### WHAT THE TASK REQUIRES:
Repeat the data word for word and skip the pictures.

### DATA SECTION:
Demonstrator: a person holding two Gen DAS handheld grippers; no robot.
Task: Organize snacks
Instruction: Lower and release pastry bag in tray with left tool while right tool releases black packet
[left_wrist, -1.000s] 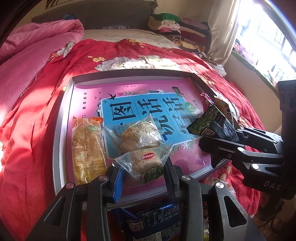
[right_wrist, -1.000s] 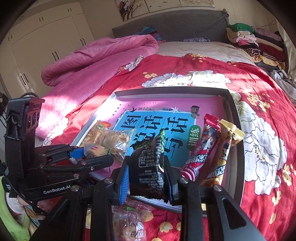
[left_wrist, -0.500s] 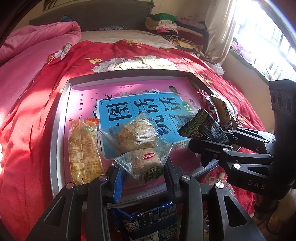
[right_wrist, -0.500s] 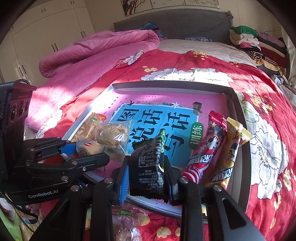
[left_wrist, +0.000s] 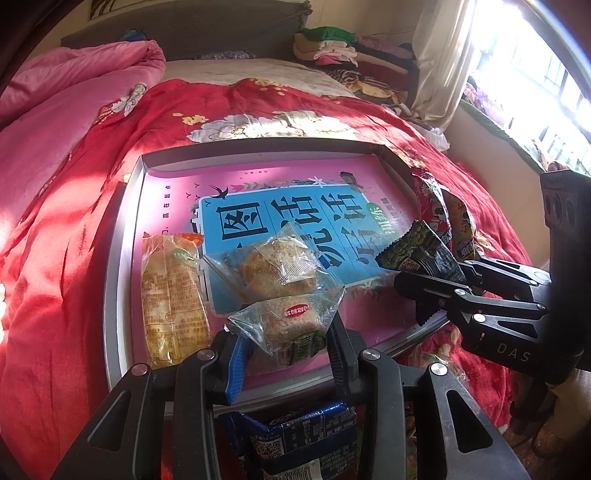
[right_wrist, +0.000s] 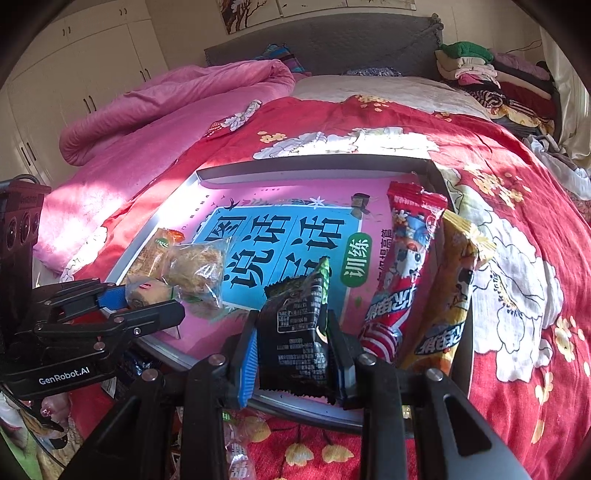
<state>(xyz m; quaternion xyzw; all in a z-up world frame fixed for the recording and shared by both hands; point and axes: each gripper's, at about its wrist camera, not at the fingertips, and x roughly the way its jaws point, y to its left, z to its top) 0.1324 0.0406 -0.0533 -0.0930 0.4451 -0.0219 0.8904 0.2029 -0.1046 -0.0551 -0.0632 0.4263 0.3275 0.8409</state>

### WRITTEN REPLY:
Demonstrator: a person holding two Gen DAS handheld grippers; no robot.
Task: Organize snacks
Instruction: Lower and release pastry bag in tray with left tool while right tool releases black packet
[left_wrist, -1.000s] 
[right_wrist, -1.000s] 
[left_wrist, -0.500s] 
[right_wrist, -0.500s] 
[left_wrist, +0.000s] 
[right_wrist, +0.000s] 
<state>(xyz m; quaternion xyzw; all in a z-up world frame fixed for the recording and shared by both hands; point and axes: each gripper's, at about its wrist camera, not at the fingertips, and x roughly the way its jaws point, y to its left, z to its top) 0.1324 0.0406 -0.0533 -0.0930 0.4451 -0.0219 0.8904 0.2029 -0.1046 -0.0551 -0.0632 0.4263 0.3275 0.8409</state>

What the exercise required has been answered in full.